The Centre is also grant-aided by the Biotechnology and Biological Sciences Research Council, the public funding body for biological sciences research in Britain - whose chairman was until recently executive director of Zeneca.

Reduce competition

The new corporation capitalism being tirelessly promoted around the world helps multinationals grow in size and competition-reducing, price-setting market share. It also increases their political and cultural power.

More people need to be asking whether we really want the CEOs of giant corporations - the Chainsaw Als of this new "globalised" world - to exercise increased power at the cost of democratically elected politicians and accountable governments.

Examples are readily available to show that many corporations are prepared to act with as little concern for cultural and moral standards as the tobacco companies did in respect of public health standards.

The New York Times recently revealed, for example, that the notorious pornographer Larry Flynt is only small fry in the porn "industry" compared with some of the most respectable and biggest names on Wall Street.

General Motors Corporation, the world's largest company, now sells more graphic sex films every year than does Larry Flynt, owner of the Hustler empire. Nearly nine million Americans subscribe to DirecTV, a General Motors subsidiary, buying nearly $200 million a year in pay-per-view sex films from satellite.

EchoStar Communications Corporation, the No. 2 satellite provider, whose chief financial backers include Rupert Murdoch, makes more money selling graphic adult films through its satellite subsidiary than Playboy, the oldest and best-known company in the porn business.
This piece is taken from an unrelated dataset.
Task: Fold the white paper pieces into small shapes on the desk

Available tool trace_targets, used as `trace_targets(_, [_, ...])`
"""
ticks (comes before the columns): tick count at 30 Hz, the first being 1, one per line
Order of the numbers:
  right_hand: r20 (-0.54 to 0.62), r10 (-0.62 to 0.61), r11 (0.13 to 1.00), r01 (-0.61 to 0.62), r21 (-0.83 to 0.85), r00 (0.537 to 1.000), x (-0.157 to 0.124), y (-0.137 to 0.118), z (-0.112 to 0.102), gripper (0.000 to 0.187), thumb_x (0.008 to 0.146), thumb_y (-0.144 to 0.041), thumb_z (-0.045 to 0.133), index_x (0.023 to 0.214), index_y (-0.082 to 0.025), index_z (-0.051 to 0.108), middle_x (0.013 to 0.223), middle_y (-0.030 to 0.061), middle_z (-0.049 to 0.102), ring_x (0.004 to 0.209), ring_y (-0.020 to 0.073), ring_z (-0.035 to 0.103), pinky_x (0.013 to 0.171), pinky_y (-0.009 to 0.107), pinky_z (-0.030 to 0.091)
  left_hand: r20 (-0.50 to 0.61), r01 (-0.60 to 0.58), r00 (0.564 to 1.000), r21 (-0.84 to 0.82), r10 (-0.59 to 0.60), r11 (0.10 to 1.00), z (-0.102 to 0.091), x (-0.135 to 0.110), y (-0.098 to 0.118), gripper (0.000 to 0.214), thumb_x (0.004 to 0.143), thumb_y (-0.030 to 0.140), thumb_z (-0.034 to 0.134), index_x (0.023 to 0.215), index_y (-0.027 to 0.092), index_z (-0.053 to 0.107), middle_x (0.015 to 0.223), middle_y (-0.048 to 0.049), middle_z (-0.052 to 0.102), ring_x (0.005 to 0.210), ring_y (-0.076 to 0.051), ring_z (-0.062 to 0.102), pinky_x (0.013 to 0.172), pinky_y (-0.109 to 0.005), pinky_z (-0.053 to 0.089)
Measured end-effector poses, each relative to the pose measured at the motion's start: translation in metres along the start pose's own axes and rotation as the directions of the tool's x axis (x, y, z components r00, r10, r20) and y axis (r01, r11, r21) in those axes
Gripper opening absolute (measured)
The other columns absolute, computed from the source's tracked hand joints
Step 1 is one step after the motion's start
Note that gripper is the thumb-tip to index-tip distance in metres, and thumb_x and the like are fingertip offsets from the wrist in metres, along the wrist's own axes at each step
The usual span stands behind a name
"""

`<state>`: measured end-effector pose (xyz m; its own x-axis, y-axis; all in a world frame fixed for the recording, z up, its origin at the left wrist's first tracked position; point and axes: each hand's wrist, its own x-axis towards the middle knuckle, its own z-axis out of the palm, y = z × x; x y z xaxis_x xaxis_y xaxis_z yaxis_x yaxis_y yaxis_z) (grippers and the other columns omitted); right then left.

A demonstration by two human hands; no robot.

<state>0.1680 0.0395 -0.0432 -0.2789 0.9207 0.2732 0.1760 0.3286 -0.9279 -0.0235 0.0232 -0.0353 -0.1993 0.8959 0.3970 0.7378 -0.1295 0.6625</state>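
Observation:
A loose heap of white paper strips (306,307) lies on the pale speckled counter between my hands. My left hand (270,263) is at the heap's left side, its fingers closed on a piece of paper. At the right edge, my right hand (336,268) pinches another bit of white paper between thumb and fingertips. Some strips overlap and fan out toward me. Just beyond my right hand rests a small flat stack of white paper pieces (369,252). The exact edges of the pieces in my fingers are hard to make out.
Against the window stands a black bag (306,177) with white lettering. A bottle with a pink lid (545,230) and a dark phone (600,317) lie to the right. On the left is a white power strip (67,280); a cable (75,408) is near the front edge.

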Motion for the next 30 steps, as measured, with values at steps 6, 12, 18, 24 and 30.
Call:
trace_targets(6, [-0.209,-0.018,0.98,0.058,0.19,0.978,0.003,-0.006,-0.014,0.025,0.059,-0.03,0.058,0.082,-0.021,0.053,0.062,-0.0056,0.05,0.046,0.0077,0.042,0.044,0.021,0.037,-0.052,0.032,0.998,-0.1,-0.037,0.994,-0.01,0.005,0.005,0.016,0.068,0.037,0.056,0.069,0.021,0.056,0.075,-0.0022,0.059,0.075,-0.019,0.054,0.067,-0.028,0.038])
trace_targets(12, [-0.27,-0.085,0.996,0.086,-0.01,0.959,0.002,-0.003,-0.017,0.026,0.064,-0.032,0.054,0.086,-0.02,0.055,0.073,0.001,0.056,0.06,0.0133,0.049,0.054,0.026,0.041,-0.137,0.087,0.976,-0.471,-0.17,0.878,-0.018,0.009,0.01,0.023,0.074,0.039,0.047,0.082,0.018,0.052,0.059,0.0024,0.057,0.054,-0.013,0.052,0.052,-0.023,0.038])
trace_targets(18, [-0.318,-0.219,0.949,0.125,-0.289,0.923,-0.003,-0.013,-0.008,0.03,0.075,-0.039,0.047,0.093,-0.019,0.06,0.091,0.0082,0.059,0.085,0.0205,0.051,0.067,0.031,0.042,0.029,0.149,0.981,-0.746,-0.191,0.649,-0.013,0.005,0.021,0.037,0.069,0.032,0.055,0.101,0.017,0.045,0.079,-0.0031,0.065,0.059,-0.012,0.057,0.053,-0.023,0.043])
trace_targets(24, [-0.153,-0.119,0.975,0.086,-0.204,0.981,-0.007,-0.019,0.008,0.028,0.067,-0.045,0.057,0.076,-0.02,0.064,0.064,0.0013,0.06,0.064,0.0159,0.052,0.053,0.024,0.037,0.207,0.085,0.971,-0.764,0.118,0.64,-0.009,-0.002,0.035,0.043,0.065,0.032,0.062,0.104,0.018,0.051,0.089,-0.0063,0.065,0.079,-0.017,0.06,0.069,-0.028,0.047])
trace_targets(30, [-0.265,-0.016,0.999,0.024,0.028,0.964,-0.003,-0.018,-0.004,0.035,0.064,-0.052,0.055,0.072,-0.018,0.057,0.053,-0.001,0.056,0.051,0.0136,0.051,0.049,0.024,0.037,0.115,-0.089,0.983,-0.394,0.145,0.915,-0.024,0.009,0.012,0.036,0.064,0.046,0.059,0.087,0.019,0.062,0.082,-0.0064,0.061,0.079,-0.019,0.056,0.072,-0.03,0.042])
AT&T Corporation, the nation's biggest communications company, offers a hard-core sex channel called the Hot Network to subscribers to its broadband cable service. It also owns a company that sells sex videos to nearly a million hotel rooms.

The NYT commented:

"For all the money being made on sex - legally - by mainstream corporations, the topic remains taboo outside the boardroom.

"The major satellite and cable companies do very little marketing of their X-rated products, and they are not mentioned in annual reports except in the vaguest of euphemisms.

"None of the corporate leaders of AT&T, Time Warner, General Motors, EchoStar, Liberty Media, Marriott International, Hilton, On Command, LodgeNet Entertainment or the News Corporation - all companies that have a big financial stake in adult films and that are held by millions of shareholders - were willing to speak publicly about the sex side of their businesses."

The question is, can we comfortably leave our social, cultural, moral and political futures increasingly in the unelected, bottom-line-driven hands of corporation executives?

Isn't a better form of capitalism than corporation capitalism possible?